# Beetle Blaster questions



## dddillon (Jun 6, 2017)

Do you put beetle blasters in each box, or just the top one?
Do you find that the bees propolize the beetle blaster to the frames?


----------



## R_V (Aug 20, 2016)

for me, top yes and yes
I also found that the beetles will end up in the trap even if the trap is not seated all the was down against the frames.


----------



## onestory (May 30, 2016)

I put one in each hive - in the uppermost box being worked by the bees.

I fill the trap 1/2 way with diatomaceous earth and put in the box near the corner for beetles and ants. I've not caught any beetles that I've noticed but have caught/killed LOTS of ants. Each time I open the top, I check the trap and flip over/shake out most of the insects. I can do this a few times before I have to refill with DE.

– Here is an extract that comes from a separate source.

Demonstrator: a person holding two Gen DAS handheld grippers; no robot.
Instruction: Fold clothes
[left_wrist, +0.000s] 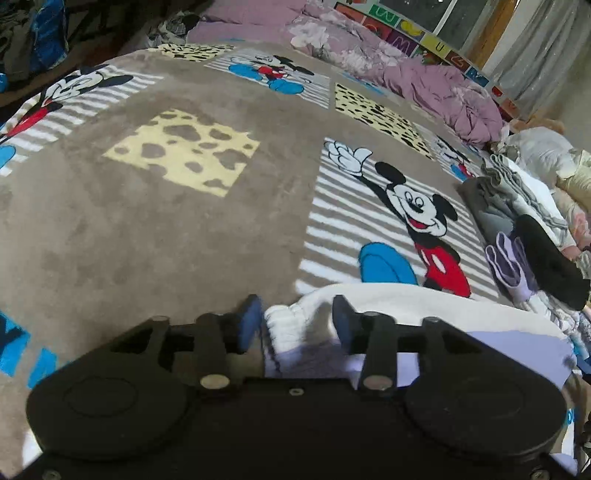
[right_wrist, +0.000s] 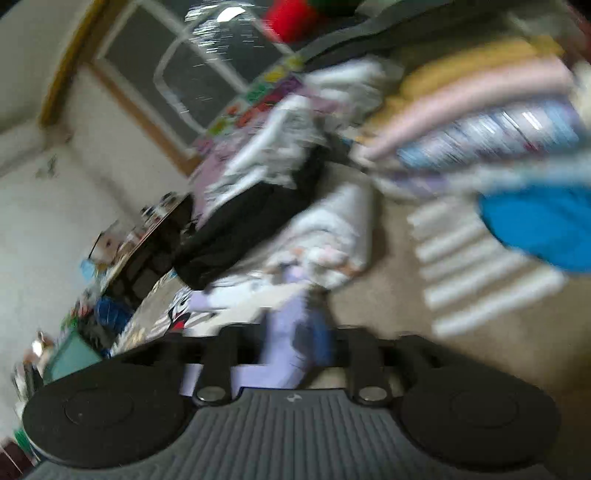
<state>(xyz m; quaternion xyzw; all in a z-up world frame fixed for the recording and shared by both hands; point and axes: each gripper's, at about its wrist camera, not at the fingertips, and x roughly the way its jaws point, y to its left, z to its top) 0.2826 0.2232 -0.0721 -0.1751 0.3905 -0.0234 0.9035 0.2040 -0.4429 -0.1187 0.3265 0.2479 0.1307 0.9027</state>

It may be a good idea for most people to do this. I'm perplexed by all the posts/videos that say something like "...my hive is infested with beetles! I'm gonna put my beetle blaster traps back in..." or "...my hive is infested with beetles! I'm gonna have to buy some of those beetle blaster traps..." What do they cost?.... around $2 each ??? Why not just put one in each hive and leave it in there to help prevent infestations? They'll probably last for YEARS if you keep them in the hive...


----------



## JWPalmer (May 1, 2017)

For two bucks, I'm not going to try to shake out the many, many beetles you will find in these traps. Pitch them and put in a new one when they fill up. I use oil in mine, not DE. How well does the DE work? The oil does a great job but can be messy when the trap is glued to the frames.


----------



## Richinbama (Jan 15, 2018)

Put in the upper most box not covered by bees. The bees will run them to the b.b. I use oil as recommended by mfg. Just don't spill it on bees or frames. Will kill bees near instant. Keep a few paper towels handy , just In case a spill.


----------



## leww37334 (Jun 28, 2019)

How do you put de in a beetle blaster I have tried and it always ends up on the top of the trap, not good for bees


----------



## JWPalmer (May 1, 2017)

If you insist on using DE instead of oil as the manufacturer recommends, I would use a squeeze bottle filled with DE to fill the traps. Ever put chalk in a string line? Same idea. Wipe off the excess when done.


----------



## leww37334 (Jun 28, 2019)

thanks i actually tried a syringe and still got it all over the place guess I need to practice


----------



## RAST (Oct 30, 2008)

A large syringe works for me IF I pay attention when filling, I bought a bag of DE to try in some today. I would like to be able to tilt a top box without saying something bad 2 seconds after I tilted it.


----------



## leww37334 (Jun 28, 2019)

I am thinking about trying a taco holder to keep beetle blaster upright while I fill it


----------



## RAST (Oct 30, 2008)

Suggested methods for getting the DE into the blasters. I just kinda stuck them down in it and shook them, then tried to wipe them off. All over me too


----------



## leww37334 (Jun 28, 2019)

Of course my main fear is getting DE into the hive and it seems to stick to everything


----------



## JWPalmer (May 1, 2017)

I wonder if you could wet the DE to put into the trap, then just let it dry while in the hive?


----------



## leww37334 (Jun 28, 2019)

Are there any beetle blaster style traps with removable lids?


----------



## RAST (Oct 30, 2008)

"I would use a squeeze bottle filled with DE to fill the traps" I missed this the other day. Will probably try it.


----------